Former Iranian diplomat Hade Soleimanpour, accused of involvement in the AMIA bombing, was arrested in Durham in 2003, but after Iranian protests the Home Office decided to drop extradition proceedings, claiming Argentina had failed to produce prima facie evidence. It's different when the British - or US - security authorities want someone.
Anyone who knows either Samar or Jawad can have no doubts about their commitment to the Palestinian cause or their wish to put their education to constructive use for their people's good. Likewise, it is hard to imagine either of them subordinating their efforts to the Ayatollahs or as Hizbollahi. Indeed, the authorities who jailed them not only failed to show they were bombers but did not try to link them with any known guerrilla organisation, let alone with Iran.
But just as US organisations and media "know" without needing an investigation who bombed the AMIA building, so various right-wing commentators, from American neo-cons to the BNP, assert as fact that "two Palestinians close to Hizbollah" bombed the London embassy. (Should there be a change of policy the "facts" may change accordingly)
President Kirchner of Argentina said last year that it was a disgrace that no one was in jail yet for the Buenos Aires bombings. Perhaps. But not as disgraceful as the apparent complacency of the British authorities, satisfied that so long as they have someone in jail for the London bombings, even two innocent Palestinians, they need not worry about pursuing anyone who might be guilty. Besides, looking for an Iranian connection, and whatever is behind it, might bring diplomatic and trading complications. Palestinians don't have a state.
2 Comments:
Whilst in no way condoning the bombing in 1996, Amia is, from my understanding, the Buenos Aires branch of Daia, the Argentine Zionist Organisation and is certainly close to Zionist organisations. In the Jewish Chronicle of 23. 3. 1984. there is a report ‘Bitter Protest By Grieving Mothers’ of a demonstration by the Mothers of the Disappeared outside the said building in protest against the visit of Israeli President, Yitzhak Navon.
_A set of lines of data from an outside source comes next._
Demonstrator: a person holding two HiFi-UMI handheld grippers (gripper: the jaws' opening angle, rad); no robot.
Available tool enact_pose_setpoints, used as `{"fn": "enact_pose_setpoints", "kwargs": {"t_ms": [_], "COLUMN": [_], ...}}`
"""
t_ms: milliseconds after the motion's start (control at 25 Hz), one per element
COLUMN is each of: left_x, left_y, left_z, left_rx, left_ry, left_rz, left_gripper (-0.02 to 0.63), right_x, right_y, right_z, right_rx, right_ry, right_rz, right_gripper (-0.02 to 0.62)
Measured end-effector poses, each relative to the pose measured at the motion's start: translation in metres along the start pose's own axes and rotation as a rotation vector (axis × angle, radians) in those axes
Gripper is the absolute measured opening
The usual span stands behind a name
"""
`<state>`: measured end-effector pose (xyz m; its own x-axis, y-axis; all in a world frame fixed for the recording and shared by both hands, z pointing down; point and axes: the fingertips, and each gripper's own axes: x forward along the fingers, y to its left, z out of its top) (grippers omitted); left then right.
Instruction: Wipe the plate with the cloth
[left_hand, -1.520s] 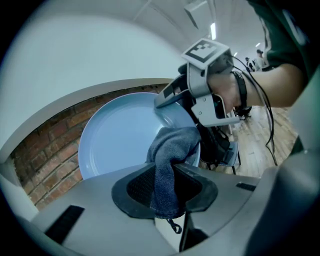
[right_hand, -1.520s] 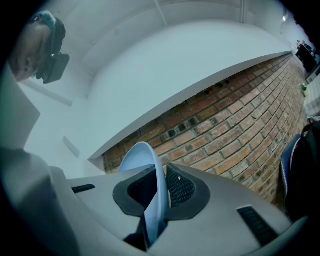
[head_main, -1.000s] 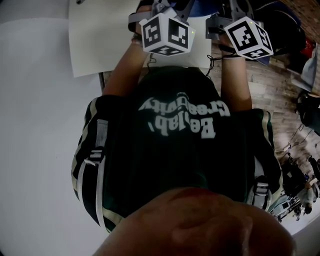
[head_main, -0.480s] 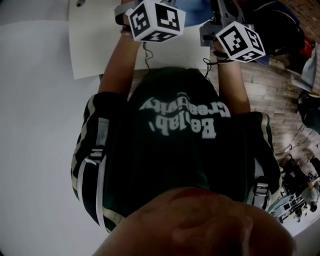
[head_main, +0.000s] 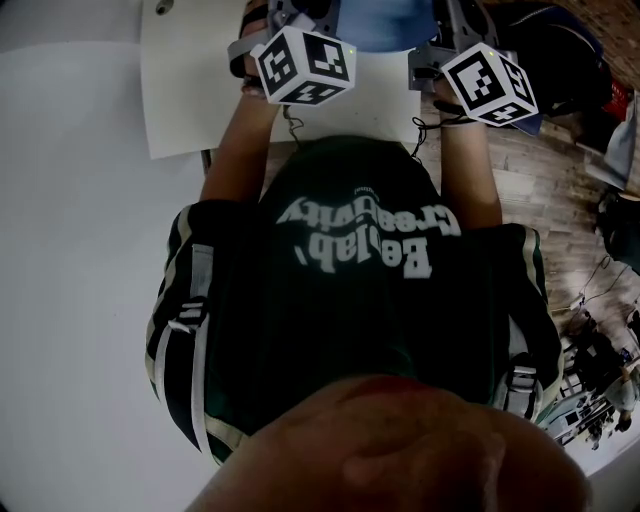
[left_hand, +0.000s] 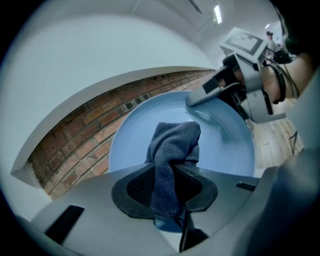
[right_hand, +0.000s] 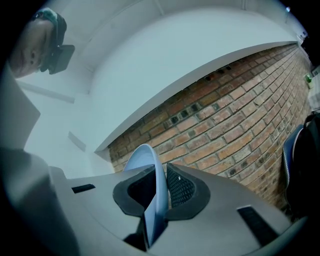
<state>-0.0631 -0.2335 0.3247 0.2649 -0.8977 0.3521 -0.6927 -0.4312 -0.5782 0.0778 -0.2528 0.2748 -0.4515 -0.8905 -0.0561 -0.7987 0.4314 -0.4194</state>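
Note:
A light blue plate (left_hand: 125, 145) is held up on edge in the air. My right gripper (right_hand: 157, 175) is shut on its rim, and the plate (right_hand: 150, 165) shows edge-on between the pads. In the left gripper view that gripper (left_hand: 212, 92) clamps the rim at upper right. My left gripper (left_hand: 170, 172) is shut on a dark blue-grey cloth (left_hand: 172, 145), whose bunched end lies against the plate's face. The head view shows only the two marker cubes (head_main: 303, 65) (head_main: 490, 85) and a slice of the plate (head_main: 385, 20) at the top edge.
A white table (head_main: 190, 90) lies under and left of the hands. A red brick wall (right_hand: 240, 110) stands behind the plate, under a white ledge. Wooden floor (head_main: 540, 170) and dark bags lie to the right. The person's own torso fills most of the head view.
In the head view the left gripper's cube has shifted up and to the left, nearer the plate. The right gripper's cube has hardly moved.

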Motion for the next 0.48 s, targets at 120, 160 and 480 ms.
{"fn": "enact_pose_setpoints", "kwargs": {"t_ms": [120, 160, 480], "left_x": [-0.01, -0.011, -0.002], "left_y": [-0.022, -0.031, -0.07], "left_z": [-0.01, -0.009, 0.014], "left_rx": [-0.004, 0.0, 0.019], "left_ry": [0.006, 0.002, -0.053], "left_rz": [-0.041, -0.058, -0.142], "left_gripper": [0.098, 0.098, 0.098], "right_x": [-0.002, -0.002, -0.001], "right_y": [0.002, 0.002, -0.002], "right_z": [0.0, -0.001, -0.008], "right_rx": [-0.002, -0.001, 0.002], "right_ry": [-0.006, -0.006, 0.022], "right_rz": [-0.001, -0.001, -0.001], "right_gripper": [0.023, 0.023, 0.029]}}
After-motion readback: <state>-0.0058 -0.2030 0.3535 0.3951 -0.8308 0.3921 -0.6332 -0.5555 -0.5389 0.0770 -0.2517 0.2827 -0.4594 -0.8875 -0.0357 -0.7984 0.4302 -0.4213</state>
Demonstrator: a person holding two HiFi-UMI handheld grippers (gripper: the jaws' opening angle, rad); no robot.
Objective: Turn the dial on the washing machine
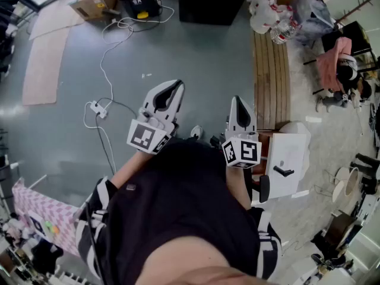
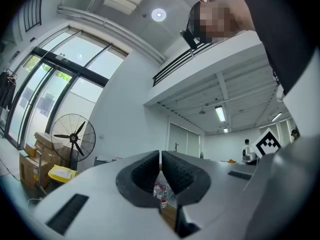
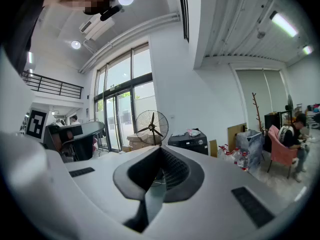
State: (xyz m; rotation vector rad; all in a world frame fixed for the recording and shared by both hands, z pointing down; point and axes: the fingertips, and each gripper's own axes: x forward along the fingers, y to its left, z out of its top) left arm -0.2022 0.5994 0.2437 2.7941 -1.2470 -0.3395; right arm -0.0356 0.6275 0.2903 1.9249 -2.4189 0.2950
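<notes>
1. We are at the approach stage: our left gripper and right gripper are both closed and empty.
2. The washing machine, which we take to be the dark box near the fan, stands well away.
3. Next we must walk over and open one gripper's jaws around the dial.

Seen from above, the left claw and right claw sit side by side over the floor. A power strip lies on the floor to their left. A bench runs along their right, with bottles at its far end.
</notes>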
I've also had some amusing correspondence with both Paul Eisen, accusing me and others of 'cowardice' for not having printed a 'correction' to an article mentioning him and also an e-mail from Atzmon referring to me and my 'ilk' whomsoever they are!
Tony Greenstein
AMIA is short for Asociación Mutual Israelita Argentina, a social welfare organisation which, in the absence of a welfare state and under economic crisis conditions in Argentina is obviously of especial importance. The people killed in the bombing were social workers, office staff, pensioners and jobseekers.
A huge and angry march in Buenos Aires over the bombing showed the sympathy and solidarity of people.
DAIA is the Delegacion de Associacions Israelitas Argentinas, roughly equivalent to the Board of Deputies in Britain, though I don't how it compares politically, or in representation.
The DAIA took some stick after the report on the "dirty wars" (which it itself published I think), but perhaps a bit unfairly, if we consider that powerful US Jewish organisations which could have spoken and acted against the junta did nothing, and the Israeli state of course maintained military and intelligence co-operation with the junta during that time.
Since the bombing, on top of the serious economic problems people have gone through, both US and Israeli Zionist organisations have taken the opportunity to increase their leverage on Argentine Jews, whom Israel would like to use as a source of immigrant manpower of course. But there is also a strong left-wing tradition among Argentine Jews (including some of the mothers) which we need to make links with.